Jonny Lang
Jon Gordon Langseth Jr. (born January 29, 1981), known as Jonny Lang, is an American blues, gospel, and rock singer, songwriter, and guitarist.[1] He has made five albums that have charted on the top 50 of the Billboard 200 chart and won a Grammy Award for Turn Around.[2]
Biography
Jonny Lang was born in Fargo, North Dakota, United States, of Norwegian descent.[1] He started playing the guitar for his friends at age 12. He played modern hits to the classics, even performing a rendition of Jimi Hendrix’s take on the National Anthem. Soon after his father took him to see the Bad Medicine Blues Band, one of the few blues bands in Fargo, Lang started taking guitar lessons from Ted Larsen, the band’s guitar player. Several months after Lang began, he joined the band, which was then renamed Kid Jonny Lang & The Big Bang. Two years later A&M Records, then home of Janet Jackson and Soundgarden, was invited to come to see him at a live performance at Bunkers Bar in Minneapolis, and he was signed to the label becoming the latest in a trend of young blues guitarists that then included Kenny Wayne Shepherd and Derek Trucks.[1] The band moved to Minneapolis, Minnesota, and independently released the album Smokin’ when Lang was 14. He was signed to A&M Records in 1996.[1] He released Lie to Me on January 28, 1997.[1] The next album, Wander this World, was released on October 20, 1998, and earned a Grammy nomination.
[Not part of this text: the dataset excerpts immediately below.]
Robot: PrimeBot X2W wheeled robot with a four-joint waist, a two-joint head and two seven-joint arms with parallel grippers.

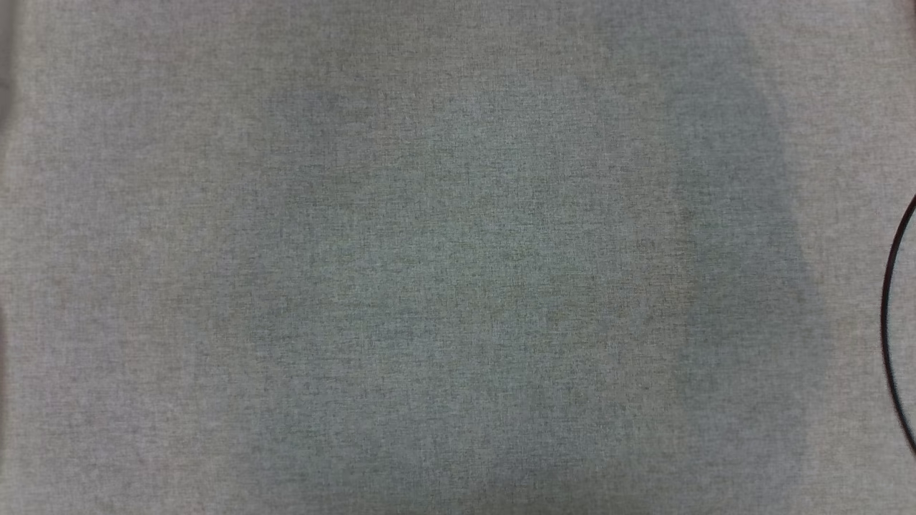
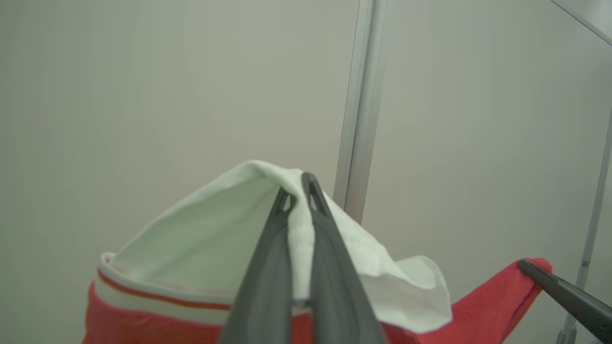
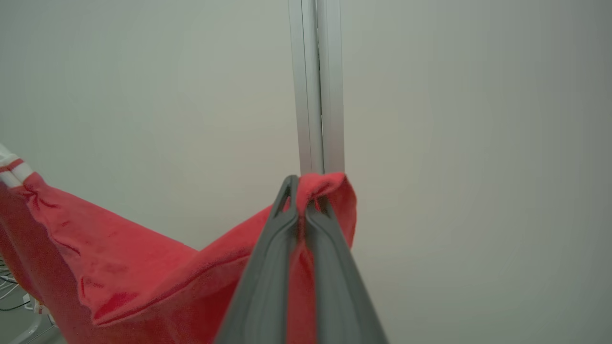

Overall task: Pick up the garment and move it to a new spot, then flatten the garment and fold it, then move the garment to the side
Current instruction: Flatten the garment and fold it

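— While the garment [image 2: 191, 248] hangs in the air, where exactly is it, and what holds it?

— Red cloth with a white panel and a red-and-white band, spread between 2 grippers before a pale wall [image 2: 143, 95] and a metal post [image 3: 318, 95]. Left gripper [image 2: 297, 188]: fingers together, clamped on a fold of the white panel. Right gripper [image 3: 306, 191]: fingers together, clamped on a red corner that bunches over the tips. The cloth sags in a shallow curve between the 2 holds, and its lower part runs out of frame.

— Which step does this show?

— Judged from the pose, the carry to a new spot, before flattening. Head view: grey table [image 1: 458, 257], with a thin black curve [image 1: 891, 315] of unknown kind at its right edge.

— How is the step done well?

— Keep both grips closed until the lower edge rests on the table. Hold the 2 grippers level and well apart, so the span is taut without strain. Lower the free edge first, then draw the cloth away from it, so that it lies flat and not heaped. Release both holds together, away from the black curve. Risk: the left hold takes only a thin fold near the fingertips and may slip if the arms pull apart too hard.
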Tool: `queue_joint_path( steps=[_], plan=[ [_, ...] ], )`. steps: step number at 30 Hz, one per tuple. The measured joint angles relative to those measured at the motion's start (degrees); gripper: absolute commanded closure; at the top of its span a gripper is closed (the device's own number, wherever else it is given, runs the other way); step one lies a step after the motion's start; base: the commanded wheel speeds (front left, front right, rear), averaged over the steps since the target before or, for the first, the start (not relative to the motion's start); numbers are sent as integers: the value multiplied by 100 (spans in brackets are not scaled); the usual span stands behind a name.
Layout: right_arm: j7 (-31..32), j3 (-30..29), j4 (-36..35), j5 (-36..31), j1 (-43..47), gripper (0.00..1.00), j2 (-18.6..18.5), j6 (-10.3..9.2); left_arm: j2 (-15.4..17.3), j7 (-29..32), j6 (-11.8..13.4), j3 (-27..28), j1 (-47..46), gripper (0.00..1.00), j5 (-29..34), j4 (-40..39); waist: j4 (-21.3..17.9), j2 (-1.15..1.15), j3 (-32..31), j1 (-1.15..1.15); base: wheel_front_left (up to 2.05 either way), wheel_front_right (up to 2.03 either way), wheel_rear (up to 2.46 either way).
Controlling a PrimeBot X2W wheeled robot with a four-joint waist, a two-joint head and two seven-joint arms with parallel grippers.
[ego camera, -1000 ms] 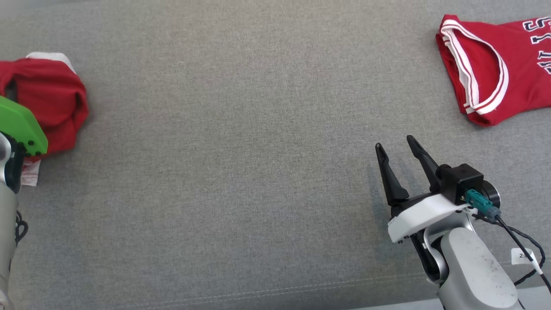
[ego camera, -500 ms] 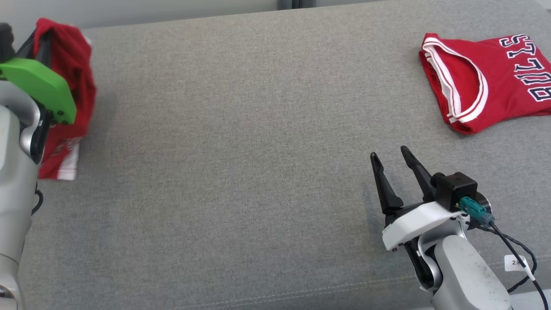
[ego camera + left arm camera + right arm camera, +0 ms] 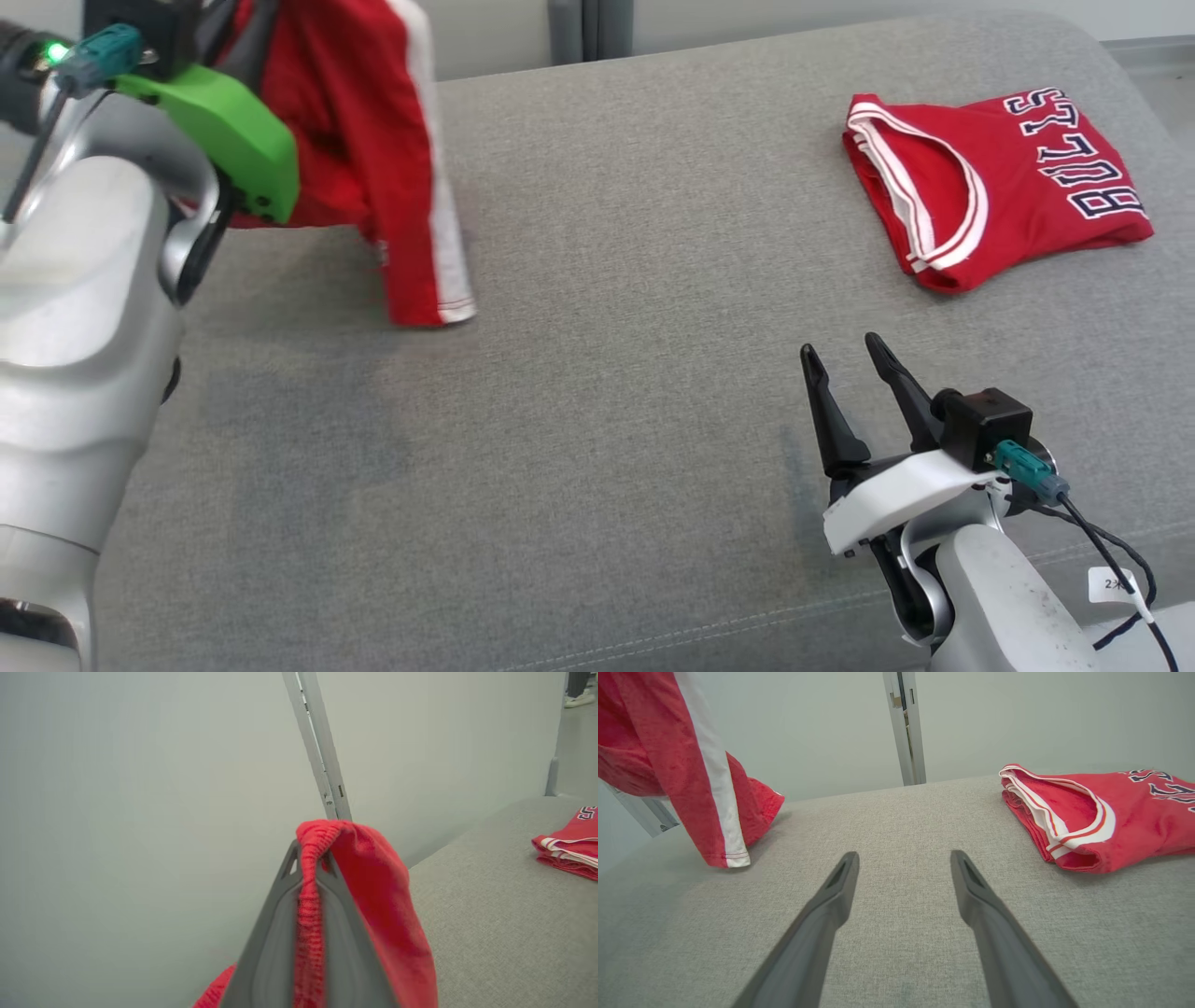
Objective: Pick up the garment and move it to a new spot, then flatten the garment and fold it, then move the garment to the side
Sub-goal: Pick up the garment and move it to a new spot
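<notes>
- Left gripper point(image 3: 309, 858) fingers pinch garment point(image 3: 373, 140) at ribbed waistband; it hangs limp: soft, light.
- Right gripper point(image 3: 840, 345) fingers wide, empty; should grab opposite waistband corner.

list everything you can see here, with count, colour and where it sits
garment: one, red with a white side stripe, hanging from the left gripper at the upper left of the head view, lower end down by the cushion
jersey: one, red with white trim and dark letters, folded, lying at the far right of the cushion
cushion: one, grey fabric, the wide surface under everything
wall: one, pale grey, behind the cushion
post: one, grey metal, upright against the wall
left gripper: one, dark fingers on a green mount, raised, shut on the garment
right gripper: one, dark fingers on a white mount, lower right, open, holding nothing
</notes>
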Motion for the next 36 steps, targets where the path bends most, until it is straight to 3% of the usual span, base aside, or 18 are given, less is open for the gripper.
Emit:
queue_joint_path(
  steps=[10, 20, 28, 36],
  plan=[
    [-1, -10, -13, 11, 84, 0, 43, 0, -198, 393, 97, -330, 288, 100, 29, -1599, -268, 0, -173, 0, 0, 0, 0],
    [-1, -62, -51, 29, 144, 0, 56, 0, -316, 439, 589, -346, 1204, 100, -212, -2858, -401, 0, -227, 0, 0, 0, 0],
    [-1, -104, -62, -2, 204, 0, 59, 0, -42, 66, 946, -202, 2285, 100, -414, -2911, -187, 0, -175, 0, 0, 0, 0],
    [-1, -66, -8, -11, 230, 0, 57, 0, 115, -523, 1150, -115, 3101, 100, -489, -2587, 131, 0, -194, 0, 0, 0, 0]
  ],
)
This was followed by the more soulful Long Time Coming on October 14, 2003. Lang also made a cover of Edgar Winter’s “Dying to Live”. Lang’s 2006 album, the gospel-influenced Turn Around, won him his first Grammy Award.[3]
In his earliest performing years, Lang always performed barefoot on stage because “it feels good” and once in tribute to Luther Allison, a friend who had recently died. He has since given up that practice, after several near-accidents and electric shocks.[citation needed]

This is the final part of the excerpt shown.